Remember though, limited companies can provide additional protection for business owners, as do limited liability partnerships, so it is important to look at the pros and cons of each option when deciding which structure is right for you.

 

Consider changing your year end

With Corporation Tax set to increase on 1 April 2023 to as much as 25% for companies with profits over £250,000, now could be the time to think about changing your year end to make the most of the existing 19% rate.  

For example, if your company has a year-end of 30 September and profits are expected to be significantly higher in the first 6 months than the second 6 months of the year, then you could consider shortening your year end to 31 March to ‘bank’ the 19% rate on profits made to that date. Otherwise, the company’s profits will be apportioned evenly over the year, resulting in a higher tax liability over the 12 months.

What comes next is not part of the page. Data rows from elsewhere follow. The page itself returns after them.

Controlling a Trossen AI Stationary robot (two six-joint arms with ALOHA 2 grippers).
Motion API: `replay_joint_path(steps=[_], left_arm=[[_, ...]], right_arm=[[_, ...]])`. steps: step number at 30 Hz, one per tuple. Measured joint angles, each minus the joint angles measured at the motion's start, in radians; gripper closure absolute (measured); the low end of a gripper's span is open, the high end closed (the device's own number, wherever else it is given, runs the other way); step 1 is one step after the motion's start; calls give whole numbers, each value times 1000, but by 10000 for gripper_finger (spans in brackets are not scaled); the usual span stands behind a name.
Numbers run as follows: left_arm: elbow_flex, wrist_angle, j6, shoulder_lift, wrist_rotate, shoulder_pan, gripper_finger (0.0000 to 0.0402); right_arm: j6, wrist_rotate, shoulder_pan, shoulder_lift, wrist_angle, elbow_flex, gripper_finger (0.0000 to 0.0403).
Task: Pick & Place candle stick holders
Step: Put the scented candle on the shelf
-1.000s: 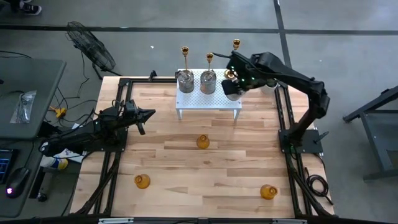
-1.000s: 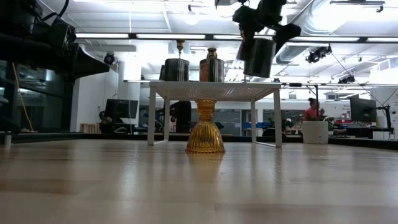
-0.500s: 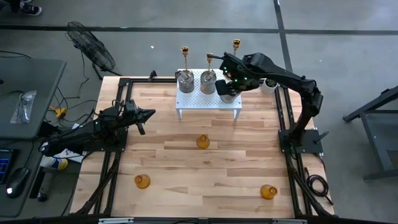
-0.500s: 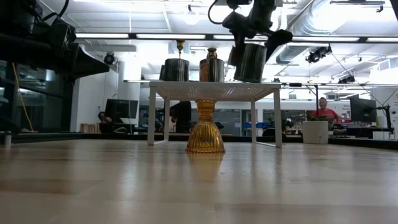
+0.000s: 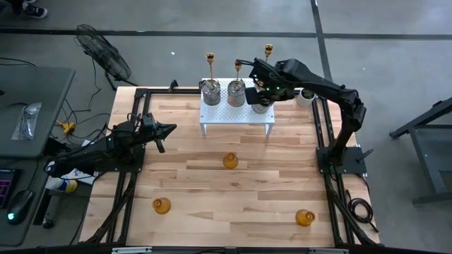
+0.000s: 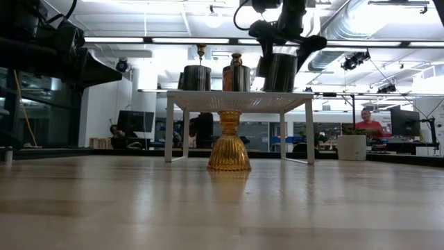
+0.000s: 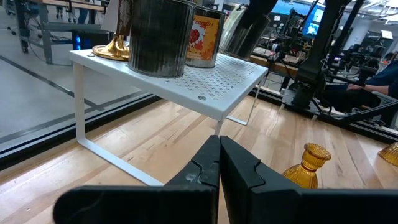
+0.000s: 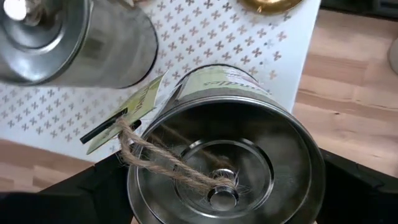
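Grey concrete floor point(image 5: 212, 17) surrounds the wooden table point(image 5: 226, 190), with a floor fan point(image 5: 102, 60) nearby.

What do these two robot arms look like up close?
Both arms are dark, nearly black, built of jointed segments. The right arm is chunky, with small green lights near its wrist. The left arm is slimmer, tapering to its pincer, whose two matte black fingers are angular wedges. Black cables trail off near the right arm's base.
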Motion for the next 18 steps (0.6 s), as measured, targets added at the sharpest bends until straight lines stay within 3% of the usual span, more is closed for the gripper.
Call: replay_joint_path(steps=[18], left_arm=[[0,0,0,0,-1,0,402]], right_arm=[[-23,51,-17,32,19,0,43]])
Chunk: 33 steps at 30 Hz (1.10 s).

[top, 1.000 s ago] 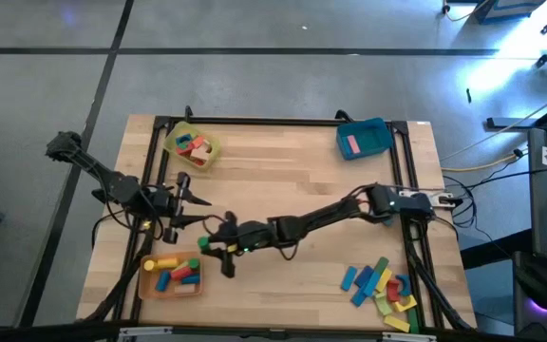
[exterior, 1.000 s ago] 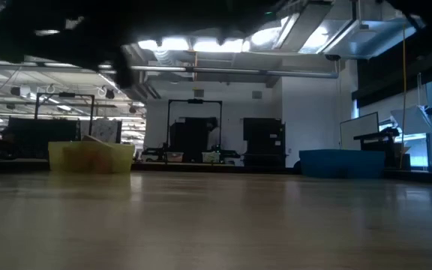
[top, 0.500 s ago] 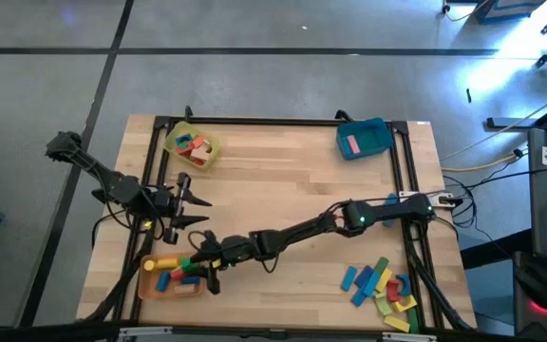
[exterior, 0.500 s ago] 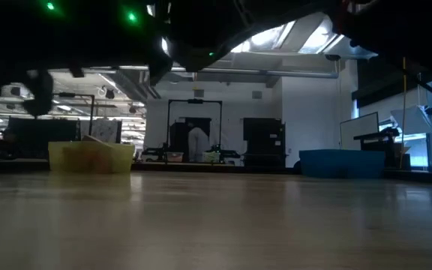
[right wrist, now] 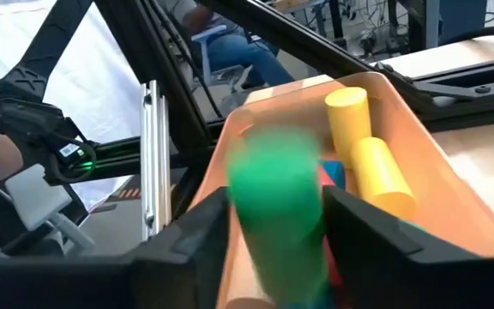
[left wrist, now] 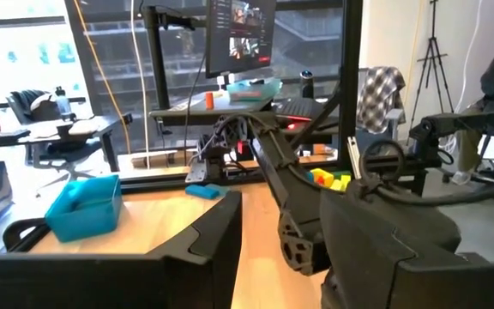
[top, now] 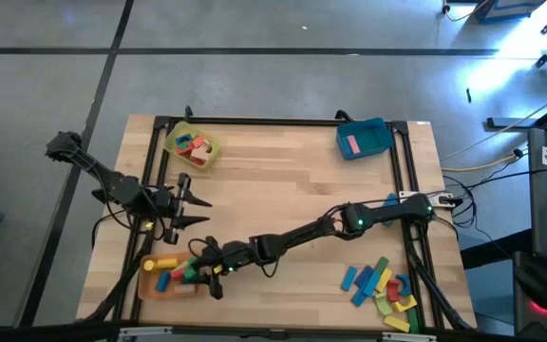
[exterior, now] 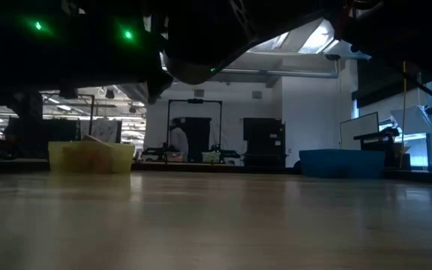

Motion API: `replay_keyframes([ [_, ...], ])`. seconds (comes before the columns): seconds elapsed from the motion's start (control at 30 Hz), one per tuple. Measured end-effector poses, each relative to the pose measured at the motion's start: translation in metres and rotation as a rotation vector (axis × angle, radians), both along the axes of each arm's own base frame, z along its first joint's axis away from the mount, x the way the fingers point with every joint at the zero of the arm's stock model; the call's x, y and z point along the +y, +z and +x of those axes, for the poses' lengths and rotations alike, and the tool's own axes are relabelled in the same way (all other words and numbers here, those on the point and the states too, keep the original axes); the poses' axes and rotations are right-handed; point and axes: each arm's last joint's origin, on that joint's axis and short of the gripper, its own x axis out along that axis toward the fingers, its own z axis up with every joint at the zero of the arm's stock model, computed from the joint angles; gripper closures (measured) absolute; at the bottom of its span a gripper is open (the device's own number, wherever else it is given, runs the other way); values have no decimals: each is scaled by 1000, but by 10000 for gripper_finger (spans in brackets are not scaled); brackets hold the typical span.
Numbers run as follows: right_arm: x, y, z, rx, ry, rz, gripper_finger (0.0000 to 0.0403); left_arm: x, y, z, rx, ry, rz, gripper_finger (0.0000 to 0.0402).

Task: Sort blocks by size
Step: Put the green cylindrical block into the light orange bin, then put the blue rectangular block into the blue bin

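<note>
Green cylinder block sits between the right gripper fingers, directly over the orange plastic tray at the table's near-left corner. It shows blurred between the fingers; can't tell if they're clamped on it or already parted. Tray holds two yellow cylinder blocks plus red and blue pieces; the wooden table carries everything.

Step in hand looks like the drop. To do it well: keep the gripper inside the tray walls, part the fingers fully, then lift straight up so they don't catch the tray rim or the yellow cylinders.

Remaining loose blocks are piled at the near-right corner. Yellow tray is at the far-left corner, blue tray near the far-right.

Left gripper waits by the left edge, fingers apart, empty.
</note>
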Motion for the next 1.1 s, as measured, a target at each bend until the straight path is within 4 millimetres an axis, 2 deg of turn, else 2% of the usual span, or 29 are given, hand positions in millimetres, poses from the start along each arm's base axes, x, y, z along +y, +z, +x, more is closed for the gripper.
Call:
replay_keyframes([
  [0.17,0,1,0,-1,2,-1,164,0,-1,0,7,0,-1,259],
  [0.27,0,7,-1,5,7,-21,142,0,-1,0,7,0,-1,259],
  [0.37,0,26,-4,35,20,-63,135,0,-1,0,8,0,-1,259],
  [0.53,-3,71,-17,141,31,-127,142,0,-2,0,15,-1,-13,259],
  [0.63,-6,86,-28,249,36,-155,147,0,-3,0,33,-1,-5,259],
  [0.87,-12,129,-67,536,-21,-153,150,0,-6,0,54,0,-16,259],
  [1.1,-5,158,-123,822,-273,-260,150,-1,-11,3,99,5,-33,259],
])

Self-employed and partnership businesses with year-ends not aligned to the tax year (dates from 31 March to 5 April) are also facing a reform of the way their trading profits are taxed for income tax purposes. With plans to tax profits that are time-apportioned to the tax year, instead of the accounting period, to take effect from 2024/25, with transitional rules applying in 2023/24, it could be beneficial to assess the impact of the changes in advance and to consider a change to your year end.

 

Do a payroll check to see if you’re eligible for Employment Allowance

If you employ staff in your business, it’s important to check that you’re not missing out on allowances or reliefs that you may be entitled to. For example, if you are a business or charity and your employers’ Class 1 National Insurance liabilities were less than £100,000 in the previous tax year, or you employ a care or support worker, then you could be eligible for Employment Allowance.

Employment Allowance will reduce your annual National Insurance liability by up to £5,000. It can also be backdated by up to 4 years, so it is well worth the effort of running a check on your payroll to find out if it applies. You can do this yourself, or you can ask a bookkeeper to do it for you.